▶ [TASK BRIEF]:
The listing has to be given again in full and exactly.

★ ★ ★ ★ ★

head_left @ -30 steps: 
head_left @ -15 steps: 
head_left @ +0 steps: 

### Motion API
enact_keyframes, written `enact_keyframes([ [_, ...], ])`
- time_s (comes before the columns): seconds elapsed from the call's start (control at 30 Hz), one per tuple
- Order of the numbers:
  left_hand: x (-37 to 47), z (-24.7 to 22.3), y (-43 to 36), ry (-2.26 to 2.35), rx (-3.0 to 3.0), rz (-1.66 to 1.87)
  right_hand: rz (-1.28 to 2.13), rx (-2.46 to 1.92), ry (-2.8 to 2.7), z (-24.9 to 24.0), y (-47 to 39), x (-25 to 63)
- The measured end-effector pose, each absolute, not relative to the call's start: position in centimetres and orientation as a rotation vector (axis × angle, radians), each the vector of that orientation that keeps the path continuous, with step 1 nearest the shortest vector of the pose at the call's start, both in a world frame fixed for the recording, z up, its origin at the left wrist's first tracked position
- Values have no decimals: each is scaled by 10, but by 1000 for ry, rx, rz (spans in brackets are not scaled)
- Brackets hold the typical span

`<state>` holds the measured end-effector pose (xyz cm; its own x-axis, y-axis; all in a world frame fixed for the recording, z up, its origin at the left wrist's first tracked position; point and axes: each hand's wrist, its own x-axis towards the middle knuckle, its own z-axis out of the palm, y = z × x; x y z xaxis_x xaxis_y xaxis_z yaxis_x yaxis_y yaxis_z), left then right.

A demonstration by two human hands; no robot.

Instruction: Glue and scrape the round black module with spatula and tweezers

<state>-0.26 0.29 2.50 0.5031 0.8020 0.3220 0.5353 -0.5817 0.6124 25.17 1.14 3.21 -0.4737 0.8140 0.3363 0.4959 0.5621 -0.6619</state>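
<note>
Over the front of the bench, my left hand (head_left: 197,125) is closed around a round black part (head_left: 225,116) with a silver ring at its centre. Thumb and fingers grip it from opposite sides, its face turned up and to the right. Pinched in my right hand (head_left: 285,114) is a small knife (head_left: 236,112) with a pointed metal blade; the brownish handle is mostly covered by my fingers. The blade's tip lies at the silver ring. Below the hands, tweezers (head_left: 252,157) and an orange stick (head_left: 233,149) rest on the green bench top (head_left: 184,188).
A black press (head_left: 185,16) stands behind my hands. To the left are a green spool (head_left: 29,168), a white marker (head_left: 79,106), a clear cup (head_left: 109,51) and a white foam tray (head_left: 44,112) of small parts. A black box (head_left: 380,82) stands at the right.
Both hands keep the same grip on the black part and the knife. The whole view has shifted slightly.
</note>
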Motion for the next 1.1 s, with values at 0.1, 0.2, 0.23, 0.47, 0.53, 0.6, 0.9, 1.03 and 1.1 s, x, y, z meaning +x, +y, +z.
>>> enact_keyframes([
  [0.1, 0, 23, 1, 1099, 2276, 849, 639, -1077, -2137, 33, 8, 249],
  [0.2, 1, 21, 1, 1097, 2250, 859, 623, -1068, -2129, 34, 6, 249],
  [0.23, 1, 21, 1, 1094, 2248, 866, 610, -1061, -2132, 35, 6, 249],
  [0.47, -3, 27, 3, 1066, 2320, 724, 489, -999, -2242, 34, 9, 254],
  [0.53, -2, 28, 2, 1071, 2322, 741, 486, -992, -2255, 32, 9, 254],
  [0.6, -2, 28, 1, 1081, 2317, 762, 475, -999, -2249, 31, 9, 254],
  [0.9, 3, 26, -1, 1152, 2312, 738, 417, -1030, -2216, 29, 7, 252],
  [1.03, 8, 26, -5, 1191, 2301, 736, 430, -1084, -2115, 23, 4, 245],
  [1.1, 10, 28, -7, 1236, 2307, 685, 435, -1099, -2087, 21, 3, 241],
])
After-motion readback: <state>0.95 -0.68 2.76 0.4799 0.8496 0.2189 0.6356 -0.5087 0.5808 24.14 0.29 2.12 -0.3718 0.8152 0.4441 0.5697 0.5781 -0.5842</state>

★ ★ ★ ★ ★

▶ [EXERCISE OUTPUT]:
head_left @ -30 steps: 
head_left @ -15 steps: 
head_left @ +0 steps: 

### Motion API
enact_keyframes, written `enact_keyframes([ [_, ...], ])`
- time_s (comes before the columns): seconds elapsed from the call's start (control at 30 Hz), one per tuple
- Order of the numbers:
  left_hand: x (-37 to 47), z (-24.7 to 22.3), y (-43 to 36), ry (-2.26 to 2.35), rx (-3.0 to 3.0), rz (-1.66 to 1.87)
  right_hand: rz (-1.28 to 2.13), rx (-2.46 to 1.92), ry (-2.8 to 2.7), z (-24.9 to 24.0), y (-47 to 39), x (-25 to 63)
- The measured end-effector pose, each absolute, not relative to the call's start: position in centimetres and orientation as a rotation vector (axis × angle, radians), each the vector of that orientation that keeps the path continuous, with step 1 nearest the shortest vector of the pose at the call's start, both in a world frame fixed for the recording, z up, its origin at the left wrist's first tracked position
- Values have no decimals: each is scaled by 10, but by 1000 for ry, rx, rz (spans in brackets are not scaled)
- Brackets hold the typical span

`<state>` holds the measured end-effector pose (xyz cm; its own x-axis, y-axis; all in a world frame fixed for the recording, z up, its origin at the left wrist's first tracked position; point and axes: each hand's wrist, its own x-axis towards the middle knuckle, its own z-axis out of the palm, y = z × x; x y z xaxis_x xaxis_y xaxis_z yaxis_x yaxis_y yaxis_z), left then right.

A demonstration by two human hands; no robot.

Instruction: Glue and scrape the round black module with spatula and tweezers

<state>-0.26 0.29 2.50 0.5031 0.8020 0.3220 0.5353 -0.5817 0.6124 25.17 1.14 3.21 -0.4737 0.8140 0.3363 0.4959 0.5621 -0.6619</state>
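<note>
Over the front of the bench, my left hand (head_left: 197,125) is closed around a round black part (head_left: 225,116) with a silver ring at its centre. Thumb and fingers grip it from opposite sides, its face turned up and to the right. Pinched in my right hand (head_left: 285,114) is a small knife (head_left: 236,112) with a pointed metal blade; the brownish handle is mostly covered by my fingers. The blade's tip lies at the silver ring. Below the hands, tweezers (head_left: 252,157) and an orange stick (head_left: 233,149) rest on the green bench top (head_left: 184,188).
A black press (head_left: 185,16) stands behind my hands. To the left are a green spool (head_left: 29,168), a white marker (head_left: 79,106), a clear cup (head_left: 109,51) and a white foam tray (head_left: 44,112) of small parts. A black box (head_left: 380,82) stands at the right.
Both hands keep the same grip on the black part and the knife. The whole view has shifted slightly.
</note>
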Motion for the next 1.1 s, with values at 0.1, 0.2, 0.23, 0.47, 0.53, 0.6, 0.9, 1.03 and 1.1 s, x, y, z meaning +x, +y, +z.
>>> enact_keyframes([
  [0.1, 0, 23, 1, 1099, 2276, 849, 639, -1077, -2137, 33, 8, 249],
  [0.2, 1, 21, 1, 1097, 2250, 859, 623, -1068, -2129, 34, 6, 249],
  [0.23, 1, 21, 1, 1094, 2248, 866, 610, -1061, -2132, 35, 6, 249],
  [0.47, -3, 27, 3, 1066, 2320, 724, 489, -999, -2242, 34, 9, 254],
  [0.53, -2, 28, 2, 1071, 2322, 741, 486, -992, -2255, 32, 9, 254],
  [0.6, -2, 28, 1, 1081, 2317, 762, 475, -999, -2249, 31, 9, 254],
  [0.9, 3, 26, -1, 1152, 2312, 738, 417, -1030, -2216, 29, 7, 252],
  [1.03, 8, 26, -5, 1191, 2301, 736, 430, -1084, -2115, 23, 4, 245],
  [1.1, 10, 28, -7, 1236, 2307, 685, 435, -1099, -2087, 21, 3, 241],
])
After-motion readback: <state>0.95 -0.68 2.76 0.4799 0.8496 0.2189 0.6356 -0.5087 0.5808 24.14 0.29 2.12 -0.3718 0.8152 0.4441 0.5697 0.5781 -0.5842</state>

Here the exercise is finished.